+++ DATASET EXCERPT +++

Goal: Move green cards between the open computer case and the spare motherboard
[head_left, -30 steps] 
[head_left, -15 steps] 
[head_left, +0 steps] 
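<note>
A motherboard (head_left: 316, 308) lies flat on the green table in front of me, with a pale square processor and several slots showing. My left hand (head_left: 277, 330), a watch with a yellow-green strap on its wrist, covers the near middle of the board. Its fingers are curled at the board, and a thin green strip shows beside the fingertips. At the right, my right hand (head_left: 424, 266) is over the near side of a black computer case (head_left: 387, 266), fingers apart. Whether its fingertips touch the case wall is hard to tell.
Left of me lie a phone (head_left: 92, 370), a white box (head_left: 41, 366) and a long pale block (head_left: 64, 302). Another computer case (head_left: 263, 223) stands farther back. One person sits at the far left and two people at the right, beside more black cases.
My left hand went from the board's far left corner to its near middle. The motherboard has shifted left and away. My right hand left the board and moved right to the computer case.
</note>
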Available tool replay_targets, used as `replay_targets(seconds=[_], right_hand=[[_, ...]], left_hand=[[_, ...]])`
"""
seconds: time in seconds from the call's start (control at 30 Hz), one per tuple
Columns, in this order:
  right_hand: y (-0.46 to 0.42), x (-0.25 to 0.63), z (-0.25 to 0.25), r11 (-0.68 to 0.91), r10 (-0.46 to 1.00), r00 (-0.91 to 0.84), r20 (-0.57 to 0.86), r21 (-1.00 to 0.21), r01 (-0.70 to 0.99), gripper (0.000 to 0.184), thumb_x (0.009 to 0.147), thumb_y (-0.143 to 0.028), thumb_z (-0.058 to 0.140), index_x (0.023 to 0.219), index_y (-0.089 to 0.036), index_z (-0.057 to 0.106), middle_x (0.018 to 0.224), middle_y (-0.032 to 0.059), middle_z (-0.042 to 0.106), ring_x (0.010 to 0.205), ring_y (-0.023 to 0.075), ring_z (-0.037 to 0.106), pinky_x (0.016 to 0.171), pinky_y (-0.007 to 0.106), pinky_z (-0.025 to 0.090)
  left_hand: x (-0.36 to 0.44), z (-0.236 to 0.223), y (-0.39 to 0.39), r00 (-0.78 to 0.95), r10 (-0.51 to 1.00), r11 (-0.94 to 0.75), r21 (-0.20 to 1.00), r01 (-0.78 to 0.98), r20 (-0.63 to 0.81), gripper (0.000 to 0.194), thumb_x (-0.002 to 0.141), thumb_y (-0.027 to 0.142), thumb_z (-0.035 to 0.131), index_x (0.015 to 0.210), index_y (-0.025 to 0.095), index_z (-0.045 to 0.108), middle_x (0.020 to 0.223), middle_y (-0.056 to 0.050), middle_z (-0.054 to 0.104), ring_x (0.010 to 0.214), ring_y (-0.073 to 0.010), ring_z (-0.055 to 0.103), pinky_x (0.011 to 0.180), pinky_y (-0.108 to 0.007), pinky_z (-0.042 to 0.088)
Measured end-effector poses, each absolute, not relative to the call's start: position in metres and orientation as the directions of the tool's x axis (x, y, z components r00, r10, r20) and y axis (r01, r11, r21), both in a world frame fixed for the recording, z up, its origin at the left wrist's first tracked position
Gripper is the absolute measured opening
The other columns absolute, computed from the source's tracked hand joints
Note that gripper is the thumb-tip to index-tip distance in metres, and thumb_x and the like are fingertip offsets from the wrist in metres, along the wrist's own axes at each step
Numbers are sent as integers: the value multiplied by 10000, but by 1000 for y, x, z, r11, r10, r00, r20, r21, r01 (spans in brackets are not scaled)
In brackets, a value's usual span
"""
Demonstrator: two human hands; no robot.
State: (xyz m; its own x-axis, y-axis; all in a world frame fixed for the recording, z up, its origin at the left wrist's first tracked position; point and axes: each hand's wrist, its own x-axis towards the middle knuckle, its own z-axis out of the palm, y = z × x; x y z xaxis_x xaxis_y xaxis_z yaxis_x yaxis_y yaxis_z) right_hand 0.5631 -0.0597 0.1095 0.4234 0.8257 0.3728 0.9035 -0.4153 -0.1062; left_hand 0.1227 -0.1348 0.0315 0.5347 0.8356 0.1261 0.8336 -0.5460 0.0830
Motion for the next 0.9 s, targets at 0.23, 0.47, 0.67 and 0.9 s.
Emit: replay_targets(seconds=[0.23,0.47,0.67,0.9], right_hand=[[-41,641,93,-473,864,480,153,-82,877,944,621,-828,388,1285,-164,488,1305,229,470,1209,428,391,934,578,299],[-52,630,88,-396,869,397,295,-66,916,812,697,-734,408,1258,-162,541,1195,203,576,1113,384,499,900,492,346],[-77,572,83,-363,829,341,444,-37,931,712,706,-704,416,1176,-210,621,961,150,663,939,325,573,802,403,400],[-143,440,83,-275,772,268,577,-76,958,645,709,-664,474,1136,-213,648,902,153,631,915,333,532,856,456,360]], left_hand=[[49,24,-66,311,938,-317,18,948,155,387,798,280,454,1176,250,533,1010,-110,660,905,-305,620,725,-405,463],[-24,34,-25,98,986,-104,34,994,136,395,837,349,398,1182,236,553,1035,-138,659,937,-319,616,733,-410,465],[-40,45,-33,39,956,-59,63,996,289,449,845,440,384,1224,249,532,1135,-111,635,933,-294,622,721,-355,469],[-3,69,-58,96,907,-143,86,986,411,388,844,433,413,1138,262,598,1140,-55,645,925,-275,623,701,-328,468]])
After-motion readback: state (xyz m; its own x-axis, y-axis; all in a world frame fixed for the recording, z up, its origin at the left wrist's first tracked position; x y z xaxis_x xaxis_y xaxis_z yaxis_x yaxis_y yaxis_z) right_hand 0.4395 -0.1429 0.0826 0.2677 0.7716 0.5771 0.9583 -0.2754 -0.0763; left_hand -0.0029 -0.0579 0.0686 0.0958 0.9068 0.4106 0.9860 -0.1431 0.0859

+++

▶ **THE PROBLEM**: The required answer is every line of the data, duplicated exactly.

▶ **TASK RESULT**:
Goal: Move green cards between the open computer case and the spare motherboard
[head_left, -30 steps] 
[head_left, -15 steps] 
[head_left, +0 steps] 
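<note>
A motherboard (head_left: 316, 308) lies flat on the green table in front of me, with a pale square processor and several slots showing. My left hand (head_left: 277, 330), a watch with a yellow-green strap on its wrist, covers the near middle of the board. Its fingers are curled at the board, and a thin green strip shows beside the fingertips. At the right, my right hand (head_left: 424, 266) is over the near side of a black computer case (head_left: 387, 266), fingers apart. Whether its fingertips touch the case wall is hard to tell.
Left of me lie a phone (head_left: 92, 370), a white box (head_left: 41, 366) and a long pale block (head_left: 64, 302). Another computer case (head_left: 263, 223) stands farther back. One person sits at the far left and two people at the right, beside more black cases.
My left hand went from the board's far left corner to its near middle. The motherboard has shifted left and away. My right hand left the board and moved right to the computer case.
</note>
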Available tool replay_targets, used as `replay_targets(seconds=[_], right_hand=[[_, ...]], left_hand=[[_, ...]])`
"""
seconds: time in seconds from the call's start (control at 30 Hz), one per tuple
Columns, in this order:
  right_hand: y (-0.46 to 0.42), x (-0.25 to 0.63), z (-0.25 to 0.25), r11 (-0.68 to 0.91), r10 (-0.46 to 1.00), r00 (-0.91 to 0.84), r20 (-0.57 to 0.86), r21 (-1.00 to 0.21), r01 (-0.70 to 0.99), gripper (0.000 to 0.184), thumb_x (0.009 to 0.147), thumb_y (-0.143 to 0.028), thumb_z (-0.058 to 0.140), index_x (0.023 to 0.219), index_y (-0.089 to 0.036), index_z (-0.057 to 0.106), middle_x (0.018 to 0.224), middle_y (-0.032 to 0.059), middle_z (-0.042 to 0.106), ring_x (0.010 to 0.205), ring_y (-0.023 to 0.075), ring_z (-0.037 to 0.106), pinky_x (0.016 to 0.171), pinky_y (-0.007 to 0.106), pinky_z (-0.025 to 0.090)
  left_hand: x (-0.36 to 0.44), z (-0.236 to 0.223), y (-0.39 to 0.39), r00 (-0.78 to 0.95), r10 (-0.51 to 1.00), r11 (-0.94 to 0.75), r21 (-0.20 to 1.00), r01 (-0.78 to 0.98), r20 (-0.63 to 0.81), gripper (0.000 to 0.194), thumb_x (-0.002 to 0.141), thumb_y (-0.027 to 0.142), thumb_z (-0.035 to 0.131), index_x (0.015 to 0.210), index_y (-0.025 to 0.095), index_z (-0.045 to 0.108), middle_x (0.020 to 0.223), middle_y (-0.056 to 0.050), middle_z (-0.054 to 0.104), ring_x (0.010 to 0.214), ring_y (-0.073 to 0.010), ring_z (-0.055 to 0.103), pinky_x (0.011 to 0.180), pinky_y (-0.108 to 0.007), pinky_z (-0.042 to 0.088)
Measured end-effector poses, each absolute, not relative to the call's start: position in metres and orientation as the directions of the tool's x axis (x, y, z components r00, r10, r20) and y axis (r01, r11, r21), both in a world frame fixed for the recording, z up, its origin at the left wrist's first tracked position
Gripper is the absolute measured opening
The other columns absolute, computed from the source's tracked hand joints
Note that gripper is the thumb-tip to index-tip distance in metres, and thumb_x and the like are fingertip offsets from the wrist in metres, along the wrist's own axes at each step
Numbers are sent as integers: the value multiplied by 10000, but by 1000 for y, x, z, r11, r10, r00, r20, r21, r01 (spans in brackets are not scaled)
In brackets, a value's usual span
"""
Demonstrator: two human hands; no robot.
State: (xyz m; its own x-axis, y-axis; all in a world frame fixed for the recording, z up, its origin at the left wrist's first tracked position; point and axes: each hand's wrist, its own x-axis towards the middle knuckle, its own z-axis out of the palm, y = z × x; x y z xaxis_x xaxis_y xaxis_z yaxis_x yaxis_y yaxis_z) right_hand 0.5631 -0.0597 0.1095 0.4234 0.8257 0.3728 0.9035 -0.4153 -0.1062; left_hand 0.1227 -0.1348 0.0315 0.5347 0.8356 0.1261 0.8336 -0.5460 0.0830
Motion for the next 0.9 s, targets at 0.23, 0.47, 0.67 and 0.9 s.
Emit: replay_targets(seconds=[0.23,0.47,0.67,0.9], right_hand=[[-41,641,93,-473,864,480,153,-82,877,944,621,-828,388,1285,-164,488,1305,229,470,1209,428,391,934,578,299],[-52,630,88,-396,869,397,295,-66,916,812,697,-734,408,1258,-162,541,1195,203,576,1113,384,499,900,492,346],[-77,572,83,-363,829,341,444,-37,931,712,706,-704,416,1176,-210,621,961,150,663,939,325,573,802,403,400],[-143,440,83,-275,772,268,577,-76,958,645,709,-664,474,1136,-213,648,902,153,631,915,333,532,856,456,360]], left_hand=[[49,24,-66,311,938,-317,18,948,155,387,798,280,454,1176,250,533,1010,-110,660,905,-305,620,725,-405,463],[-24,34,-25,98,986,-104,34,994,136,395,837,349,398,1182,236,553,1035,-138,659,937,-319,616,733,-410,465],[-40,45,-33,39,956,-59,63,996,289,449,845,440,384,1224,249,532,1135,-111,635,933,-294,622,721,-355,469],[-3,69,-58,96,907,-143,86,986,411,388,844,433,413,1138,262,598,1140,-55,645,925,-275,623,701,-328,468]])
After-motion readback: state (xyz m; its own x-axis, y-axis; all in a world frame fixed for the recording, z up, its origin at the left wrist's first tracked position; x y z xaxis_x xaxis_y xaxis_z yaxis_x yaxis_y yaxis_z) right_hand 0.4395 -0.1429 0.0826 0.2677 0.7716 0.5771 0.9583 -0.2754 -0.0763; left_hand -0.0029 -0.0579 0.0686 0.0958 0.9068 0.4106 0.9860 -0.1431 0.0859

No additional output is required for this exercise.